■ Problem ■
Search the listing for the string "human". Copy every line that has it.

■ Dataset records ■
►

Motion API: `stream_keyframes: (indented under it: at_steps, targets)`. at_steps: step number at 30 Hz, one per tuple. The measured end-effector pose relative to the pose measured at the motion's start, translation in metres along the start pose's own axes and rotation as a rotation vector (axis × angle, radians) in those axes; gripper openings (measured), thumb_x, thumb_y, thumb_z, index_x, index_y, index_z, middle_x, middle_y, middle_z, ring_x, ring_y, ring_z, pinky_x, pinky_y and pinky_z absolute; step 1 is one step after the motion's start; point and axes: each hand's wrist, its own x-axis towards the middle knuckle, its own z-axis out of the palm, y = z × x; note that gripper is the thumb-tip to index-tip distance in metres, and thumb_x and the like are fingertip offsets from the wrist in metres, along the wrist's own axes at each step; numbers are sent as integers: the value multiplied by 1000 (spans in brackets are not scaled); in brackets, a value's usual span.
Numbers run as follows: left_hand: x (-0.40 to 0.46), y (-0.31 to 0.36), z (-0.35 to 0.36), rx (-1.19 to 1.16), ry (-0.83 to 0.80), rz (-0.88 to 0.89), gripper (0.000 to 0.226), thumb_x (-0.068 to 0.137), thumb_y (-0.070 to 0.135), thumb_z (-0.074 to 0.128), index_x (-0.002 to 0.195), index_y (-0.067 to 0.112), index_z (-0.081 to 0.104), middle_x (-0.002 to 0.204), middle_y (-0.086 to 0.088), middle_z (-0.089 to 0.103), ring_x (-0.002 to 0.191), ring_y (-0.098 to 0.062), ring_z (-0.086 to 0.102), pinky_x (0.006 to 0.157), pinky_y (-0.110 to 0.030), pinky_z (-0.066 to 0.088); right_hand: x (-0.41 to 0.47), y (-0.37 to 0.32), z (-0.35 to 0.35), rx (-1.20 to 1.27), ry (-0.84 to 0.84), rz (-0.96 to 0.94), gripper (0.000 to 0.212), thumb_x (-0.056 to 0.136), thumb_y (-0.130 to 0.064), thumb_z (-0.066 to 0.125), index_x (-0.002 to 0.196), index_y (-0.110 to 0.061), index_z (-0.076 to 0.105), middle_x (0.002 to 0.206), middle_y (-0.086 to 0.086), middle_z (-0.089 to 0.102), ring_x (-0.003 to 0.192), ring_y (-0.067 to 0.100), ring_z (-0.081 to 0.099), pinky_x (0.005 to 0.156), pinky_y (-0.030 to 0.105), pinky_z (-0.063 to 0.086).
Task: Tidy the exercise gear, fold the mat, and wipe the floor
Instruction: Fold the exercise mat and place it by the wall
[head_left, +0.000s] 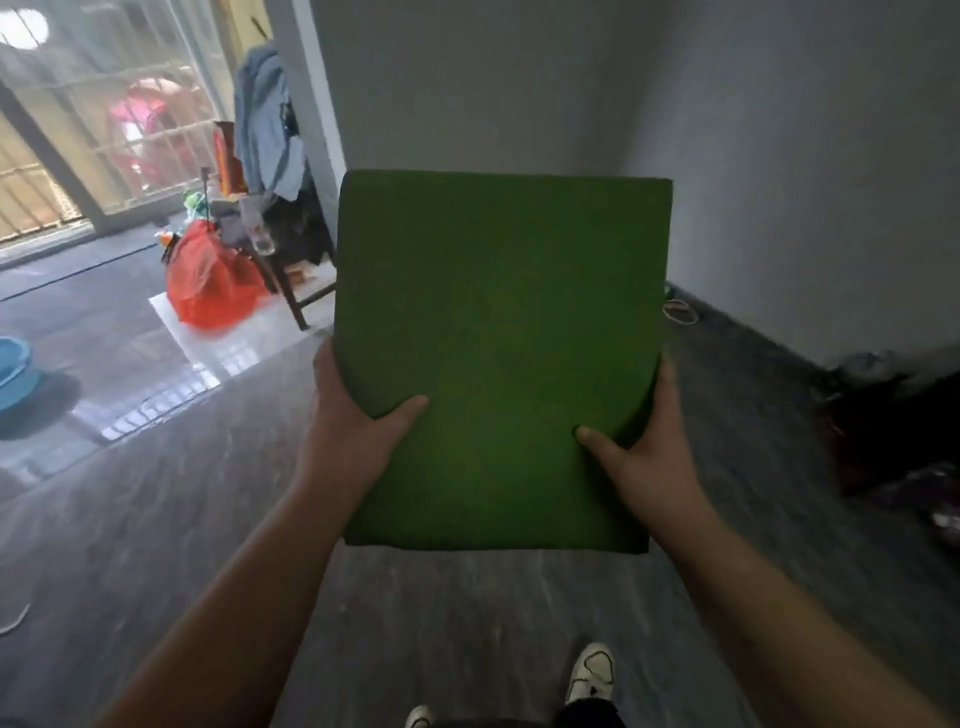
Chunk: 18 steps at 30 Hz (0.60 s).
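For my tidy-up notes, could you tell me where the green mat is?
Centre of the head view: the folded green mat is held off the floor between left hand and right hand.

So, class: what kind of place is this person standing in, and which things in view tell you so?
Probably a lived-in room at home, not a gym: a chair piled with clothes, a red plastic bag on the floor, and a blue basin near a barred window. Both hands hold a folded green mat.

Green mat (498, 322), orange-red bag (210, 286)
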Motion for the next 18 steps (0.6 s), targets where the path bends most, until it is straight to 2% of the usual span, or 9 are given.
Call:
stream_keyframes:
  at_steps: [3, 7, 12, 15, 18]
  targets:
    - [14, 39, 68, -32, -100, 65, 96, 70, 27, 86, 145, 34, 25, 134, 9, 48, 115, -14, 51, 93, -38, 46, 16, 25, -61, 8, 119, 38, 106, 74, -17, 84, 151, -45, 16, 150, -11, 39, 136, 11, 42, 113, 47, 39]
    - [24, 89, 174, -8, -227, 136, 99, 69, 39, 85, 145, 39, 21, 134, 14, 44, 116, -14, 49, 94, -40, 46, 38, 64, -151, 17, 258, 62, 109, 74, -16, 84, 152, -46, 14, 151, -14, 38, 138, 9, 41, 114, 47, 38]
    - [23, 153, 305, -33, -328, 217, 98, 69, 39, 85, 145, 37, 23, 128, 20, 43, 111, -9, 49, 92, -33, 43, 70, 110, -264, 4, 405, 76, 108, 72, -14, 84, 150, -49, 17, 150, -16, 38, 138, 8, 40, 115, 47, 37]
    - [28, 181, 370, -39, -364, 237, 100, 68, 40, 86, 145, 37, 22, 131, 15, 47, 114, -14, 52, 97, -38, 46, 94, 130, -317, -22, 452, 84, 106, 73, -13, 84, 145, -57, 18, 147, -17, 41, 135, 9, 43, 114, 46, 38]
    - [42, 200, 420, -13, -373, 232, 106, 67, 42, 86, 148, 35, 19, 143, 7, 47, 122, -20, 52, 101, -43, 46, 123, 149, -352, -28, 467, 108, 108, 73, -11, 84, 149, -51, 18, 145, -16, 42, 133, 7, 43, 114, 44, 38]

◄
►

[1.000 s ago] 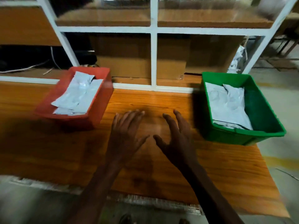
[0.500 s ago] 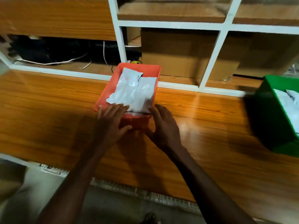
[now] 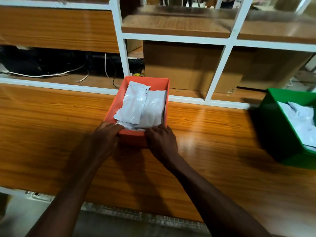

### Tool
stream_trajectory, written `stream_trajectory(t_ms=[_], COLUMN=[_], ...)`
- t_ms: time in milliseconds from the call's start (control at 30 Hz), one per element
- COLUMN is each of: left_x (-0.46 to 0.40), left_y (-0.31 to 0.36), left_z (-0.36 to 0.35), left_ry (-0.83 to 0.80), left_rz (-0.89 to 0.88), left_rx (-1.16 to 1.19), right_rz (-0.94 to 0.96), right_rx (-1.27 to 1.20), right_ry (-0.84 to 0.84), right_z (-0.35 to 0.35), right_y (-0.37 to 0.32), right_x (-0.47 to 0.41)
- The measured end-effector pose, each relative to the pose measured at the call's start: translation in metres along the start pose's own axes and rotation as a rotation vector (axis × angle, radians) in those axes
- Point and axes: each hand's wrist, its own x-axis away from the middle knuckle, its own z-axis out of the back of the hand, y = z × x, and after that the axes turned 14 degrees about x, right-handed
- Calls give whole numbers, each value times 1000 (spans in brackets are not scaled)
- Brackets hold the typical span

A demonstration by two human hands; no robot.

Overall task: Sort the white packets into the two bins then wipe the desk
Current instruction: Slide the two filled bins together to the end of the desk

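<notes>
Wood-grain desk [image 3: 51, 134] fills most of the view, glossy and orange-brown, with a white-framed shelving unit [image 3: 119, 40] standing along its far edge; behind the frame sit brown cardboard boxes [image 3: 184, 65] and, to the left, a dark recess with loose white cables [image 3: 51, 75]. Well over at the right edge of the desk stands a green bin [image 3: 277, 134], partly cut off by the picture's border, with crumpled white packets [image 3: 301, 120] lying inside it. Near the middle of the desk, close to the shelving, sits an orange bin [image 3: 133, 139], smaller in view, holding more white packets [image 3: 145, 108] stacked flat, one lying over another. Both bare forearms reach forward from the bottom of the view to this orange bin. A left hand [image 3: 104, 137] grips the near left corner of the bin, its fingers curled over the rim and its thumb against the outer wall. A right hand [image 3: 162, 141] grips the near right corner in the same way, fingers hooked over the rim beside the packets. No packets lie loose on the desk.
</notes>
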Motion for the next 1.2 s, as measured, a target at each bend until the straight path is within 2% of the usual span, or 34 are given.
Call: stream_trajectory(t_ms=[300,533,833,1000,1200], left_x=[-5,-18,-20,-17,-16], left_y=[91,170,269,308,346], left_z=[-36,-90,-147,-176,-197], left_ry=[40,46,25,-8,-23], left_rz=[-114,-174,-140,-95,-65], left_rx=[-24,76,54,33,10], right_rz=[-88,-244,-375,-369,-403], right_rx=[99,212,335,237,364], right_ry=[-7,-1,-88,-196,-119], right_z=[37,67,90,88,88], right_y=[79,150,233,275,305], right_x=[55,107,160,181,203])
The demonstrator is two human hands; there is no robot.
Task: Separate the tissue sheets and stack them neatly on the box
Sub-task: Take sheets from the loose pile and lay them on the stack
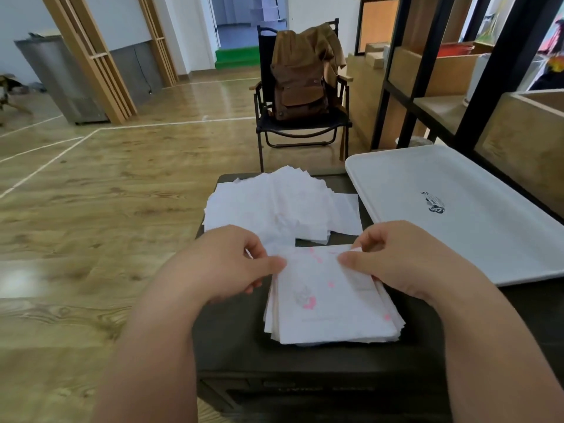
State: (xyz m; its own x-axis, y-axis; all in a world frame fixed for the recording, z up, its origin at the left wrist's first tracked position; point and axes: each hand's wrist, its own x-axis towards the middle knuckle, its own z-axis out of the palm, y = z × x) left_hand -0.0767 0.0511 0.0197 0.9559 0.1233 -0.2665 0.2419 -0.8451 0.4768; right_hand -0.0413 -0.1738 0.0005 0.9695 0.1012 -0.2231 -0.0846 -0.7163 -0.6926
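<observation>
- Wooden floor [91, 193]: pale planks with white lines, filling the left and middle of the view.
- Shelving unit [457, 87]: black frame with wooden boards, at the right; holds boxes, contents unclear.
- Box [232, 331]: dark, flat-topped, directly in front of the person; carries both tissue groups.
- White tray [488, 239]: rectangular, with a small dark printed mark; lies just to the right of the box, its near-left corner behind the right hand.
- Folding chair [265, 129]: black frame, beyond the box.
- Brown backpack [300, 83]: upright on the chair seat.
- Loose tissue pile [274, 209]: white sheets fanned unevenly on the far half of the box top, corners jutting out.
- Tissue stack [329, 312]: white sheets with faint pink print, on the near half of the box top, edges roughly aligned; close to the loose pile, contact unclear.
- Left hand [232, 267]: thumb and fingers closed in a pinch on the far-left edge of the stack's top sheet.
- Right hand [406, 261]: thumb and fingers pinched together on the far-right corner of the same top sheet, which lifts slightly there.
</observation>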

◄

■ Output for this exercise ■
A demonstration by two human hands; no robot.
The demonstrator is two human hands; there is no robot.

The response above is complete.